Mohawk by Richard Russo


  Harry ignores him, once again regretting having taken on his wife as cashier.

  Officer Gaffney is suspicious of this Younger and has been for years, ever since the day the old hospital came down and he was found there in the wreck of a lobby, looking as if God himself had set him down where no human boy could’ve possibly arrived on his own, what with all the bricks and plaster coming down. Two of the men who’d gone into the building, first for the boy and then for Wild Bill, were hurt by the falling debris, but there he had stood, all of fourteen years old, and not a scratch on him. The policeman was alone in thinking the boy’s story dubious. The town had insisted on making a hero out of him, running his picture in the paper, getting him on the Albany TV news. But there was plently that didn’t add up, and Gaffney was too good a policeman not to wonder.
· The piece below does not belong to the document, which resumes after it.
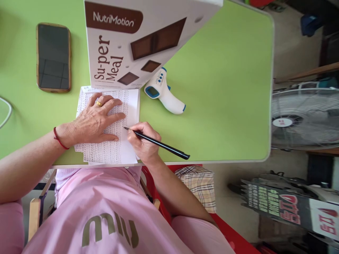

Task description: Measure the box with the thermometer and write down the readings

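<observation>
Small dense handwriting covers much of a white paper sheet (129, 151), which lies on a stack of papers near the table's front edge. Flat on the sheet rests my left hand (99, 116), fingers spread, with a gold ring and a red string bracelet. My right hand (145, 141) is closed around a black pen (166, 144), its tip at the paper just right of the written lines. Beyond the papers stands a white Su-per Meal box (113, 38). A white and blue infrared thermometer (165, 93) lies right of the box's lower edge.
A phone (53, 58) in a brown case lies on the green table (225, 88) at the left. A white cable (6, 111) curves in at the left edge. Past the table's right edge are a fan (302, 120) and a dark printed carton (280, 204). A checked bag (198, 187) sits below the front edge.
</observation>
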The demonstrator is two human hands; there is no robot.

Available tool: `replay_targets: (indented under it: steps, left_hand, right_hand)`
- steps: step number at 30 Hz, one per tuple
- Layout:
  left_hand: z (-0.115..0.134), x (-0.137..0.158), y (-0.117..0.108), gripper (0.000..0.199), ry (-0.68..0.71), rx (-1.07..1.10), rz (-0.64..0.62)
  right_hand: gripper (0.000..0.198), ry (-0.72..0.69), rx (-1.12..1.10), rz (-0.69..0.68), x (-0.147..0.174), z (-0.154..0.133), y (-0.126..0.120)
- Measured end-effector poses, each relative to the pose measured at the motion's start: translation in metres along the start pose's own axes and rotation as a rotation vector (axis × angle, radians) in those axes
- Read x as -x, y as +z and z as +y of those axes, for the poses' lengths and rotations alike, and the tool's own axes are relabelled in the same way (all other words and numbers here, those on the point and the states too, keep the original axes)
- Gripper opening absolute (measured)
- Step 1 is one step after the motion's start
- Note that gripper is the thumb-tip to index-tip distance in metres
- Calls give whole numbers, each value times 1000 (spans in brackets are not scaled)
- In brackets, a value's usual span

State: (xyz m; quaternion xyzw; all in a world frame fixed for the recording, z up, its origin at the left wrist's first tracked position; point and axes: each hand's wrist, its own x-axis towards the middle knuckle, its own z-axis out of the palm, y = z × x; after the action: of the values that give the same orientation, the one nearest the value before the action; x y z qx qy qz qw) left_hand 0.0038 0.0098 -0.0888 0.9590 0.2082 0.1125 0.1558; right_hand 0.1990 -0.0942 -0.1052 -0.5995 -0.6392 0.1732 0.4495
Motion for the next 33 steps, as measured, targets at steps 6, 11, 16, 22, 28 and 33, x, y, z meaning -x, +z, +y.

The boy had to have a reason for going into the hospital, just like he had to have a reason for turning up to take a kitchen job for two bucks an hour. This young man bore watching, even if Officer Gaffney could do the watching only for another two weeks.
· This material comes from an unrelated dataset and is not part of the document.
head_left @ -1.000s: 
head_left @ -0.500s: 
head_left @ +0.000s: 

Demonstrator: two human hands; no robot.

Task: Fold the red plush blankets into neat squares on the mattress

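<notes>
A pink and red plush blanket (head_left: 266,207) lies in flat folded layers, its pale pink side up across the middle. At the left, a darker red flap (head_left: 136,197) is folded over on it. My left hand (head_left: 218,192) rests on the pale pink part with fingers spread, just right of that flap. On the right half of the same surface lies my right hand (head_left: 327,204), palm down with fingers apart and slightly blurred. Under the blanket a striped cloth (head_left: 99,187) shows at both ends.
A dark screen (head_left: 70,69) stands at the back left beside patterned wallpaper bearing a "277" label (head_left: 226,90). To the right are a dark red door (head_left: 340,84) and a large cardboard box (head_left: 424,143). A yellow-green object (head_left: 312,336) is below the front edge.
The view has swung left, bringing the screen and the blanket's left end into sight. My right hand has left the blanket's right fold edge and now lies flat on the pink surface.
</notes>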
  The door swung open and the girl came back in. She tossed a plastic tray on top of the stack and was gone again into the kitchen on the door’s backswing. Wild Bill was still standing at the Hobart, surrounded by tubs of dirty dishes. Instead of stacking them in the waiting trays, he had stooped to peer up into an inverted water glass at a single ice cube sticking to its bottom, defying gravity. To the policeman he had always seemed doglike, even as a boy. That look of expectant loyalty.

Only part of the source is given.